II. – En conséquence, à l’alinéa 27, après le mot :
« pénal »,
insérer les mots :
« ainsi qu’à l’article 225‑2 du même code, lorsque la discrimination est commise pour l’un des motifs mentionnés à l’article 225‑1 dudit code tenant à l’origine, à l’appartenance ou à la non-appartenance, vraie ou supposée, à une ethnie, à une nation, à une prétendue race ou à une religion déterminée, au sexe, à l’orientation sexuelle ou à l’identité de genre et à l’article 24 de la loi du 29 juillet 1881 sur la liberté de la presse lorsque la provocation à la discrimination, à la haine ou à la violence est commise pour l’un de ces mêmes motifs »
III. – En conséquence, compléter l’alinéa 31 par les mots :
« ainsi qu’à l’article 225‑2 du même code, lorsque la discrimination est commise pour l’un des motifs mentionnés à l’article 225‑1 dudit code tenant à l’origine, à l’appartenance ou à la non-appartenance, vraie ou supposée, à une ethnie, à une nation, à une prétendue race ou à une religion déterminée, au sexe, à l’orientation sexuelle ou à l’identité de genre et à l’article 24 de la loi du 29 juillet 1881 sur la liberté de la presse lorsque la provocation à la discrimination, à la haine ou à la violence est commise pour l’un de ces mêmes motifs ».
Exposé sommaire
Le présent amendement des députés socialistes et apparentés étend les infractions faisant obstacle à l’accueil d’un enfant aux discriminations et aux provocations à la discrimination, à la haine ou à la violence commises pour des motifs tenant notamment à l’origine, à la religion, au sexe, à l’orientation sexuelle ou à l’identité de genre.
Le texte établit une liste précise d'infractions dont la condamnation fait obstacle à ce qu'une personne se voie confier un enfant, qu'il s'agisse d'un placement chez un membre de la famille, un tiers digne de confiance ou un candidat à l'adoption. Cette liste couvre des infractions graves contre les personnes, mais ne mentionne pas les discriminations ni les provocations à la discrimination, à la haine ou à la violence fondées sur l'origine, la religion, le sexe, l'orientation sexuelle ou l'identité de genre, alors que ces actes révèlent un risque réel pour le développement et l'équilibre d'un enfant accueilli au quotidien par la personne qui en a été l'auteur.
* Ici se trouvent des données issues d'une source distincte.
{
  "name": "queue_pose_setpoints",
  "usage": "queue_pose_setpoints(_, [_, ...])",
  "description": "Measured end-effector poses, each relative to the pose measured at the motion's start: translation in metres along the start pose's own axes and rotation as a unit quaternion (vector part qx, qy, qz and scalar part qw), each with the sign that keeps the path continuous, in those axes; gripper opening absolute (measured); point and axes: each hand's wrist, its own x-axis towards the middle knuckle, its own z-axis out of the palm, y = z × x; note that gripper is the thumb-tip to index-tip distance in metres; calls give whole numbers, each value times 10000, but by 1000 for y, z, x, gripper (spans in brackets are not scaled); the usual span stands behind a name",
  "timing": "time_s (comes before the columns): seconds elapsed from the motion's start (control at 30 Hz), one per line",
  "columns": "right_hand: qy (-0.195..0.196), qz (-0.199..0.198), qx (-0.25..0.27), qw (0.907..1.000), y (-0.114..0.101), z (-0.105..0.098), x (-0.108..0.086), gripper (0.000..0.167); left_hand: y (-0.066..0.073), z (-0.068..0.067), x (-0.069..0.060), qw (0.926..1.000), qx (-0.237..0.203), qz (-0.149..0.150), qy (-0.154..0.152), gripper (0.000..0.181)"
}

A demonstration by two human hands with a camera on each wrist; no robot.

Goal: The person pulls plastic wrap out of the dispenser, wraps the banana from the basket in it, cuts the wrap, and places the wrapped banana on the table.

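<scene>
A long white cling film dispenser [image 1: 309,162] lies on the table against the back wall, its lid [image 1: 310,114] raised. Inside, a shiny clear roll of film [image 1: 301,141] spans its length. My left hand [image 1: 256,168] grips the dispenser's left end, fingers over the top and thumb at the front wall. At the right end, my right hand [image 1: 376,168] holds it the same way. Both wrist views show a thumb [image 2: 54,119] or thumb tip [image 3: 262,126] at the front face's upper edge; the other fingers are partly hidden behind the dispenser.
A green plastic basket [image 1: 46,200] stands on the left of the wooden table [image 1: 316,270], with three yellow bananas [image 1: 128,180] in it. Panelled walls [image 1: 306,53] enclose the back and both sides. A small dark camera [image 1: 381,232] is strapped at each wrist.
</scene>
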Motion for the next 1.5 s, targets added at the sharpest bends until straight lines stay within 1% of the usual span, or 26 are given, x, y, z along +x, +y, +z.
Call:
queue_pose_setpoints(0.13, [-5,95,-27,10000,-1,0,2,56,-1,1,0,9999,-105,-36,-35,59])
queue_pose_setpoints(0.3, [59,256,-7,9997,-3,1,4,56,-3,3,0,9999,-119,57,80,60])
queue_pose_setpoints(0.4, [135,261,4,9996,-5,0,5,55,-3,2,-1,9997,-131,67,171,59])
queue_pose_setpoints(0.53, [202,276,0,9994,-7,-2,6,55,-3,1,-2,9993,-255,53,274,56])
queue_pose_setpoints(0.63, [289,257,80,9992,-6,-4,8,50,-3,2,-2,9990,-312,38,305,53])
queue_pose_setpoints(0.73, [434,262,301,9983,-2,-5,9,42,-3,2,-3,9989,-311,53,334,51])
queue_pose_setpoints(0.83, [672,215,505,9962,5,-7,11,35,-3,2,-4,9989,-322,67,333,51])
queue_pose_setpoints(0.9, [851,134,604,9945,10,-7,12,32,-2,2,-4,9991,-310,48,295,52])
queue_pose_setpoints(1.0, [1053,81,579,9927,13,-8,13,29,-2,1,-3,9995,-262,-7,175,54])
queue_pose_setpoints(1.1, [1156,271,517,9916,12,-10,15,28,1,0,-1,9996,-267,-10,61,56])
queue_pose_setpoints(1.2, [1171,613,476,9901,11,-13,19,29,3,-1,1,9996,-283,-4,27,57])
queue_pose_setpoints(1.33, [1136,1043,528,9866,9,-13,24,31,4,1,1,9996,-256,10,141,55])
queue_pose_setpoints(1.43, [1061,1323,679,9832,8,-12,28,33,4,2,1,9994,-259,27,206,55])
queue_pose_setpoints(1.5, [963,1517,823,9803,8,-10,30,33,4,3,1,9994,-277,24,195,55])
Un enfant grandissant dans un foyer où de tels actes ont été commis et sanctionnés par la justice peut se trouver exposé, directement ou indirectement, à des propos ou des comportements discriminatoires, ce qui ne correspond pas aux exigences éducatives et de sécurité morale attendues d'un lieu d'accueil protecteur.
Le présent amendement comble cette lacune en intégrant ces infractions à la liste des causes d'empêchement, dans les trois articles du code civil concernés par le contrôle des antécédents judiciaires : le placement chez un membre de la famille ou un tiers digne de confiance, le recueil légal par kafala, et l'agrément en vue d'adoption.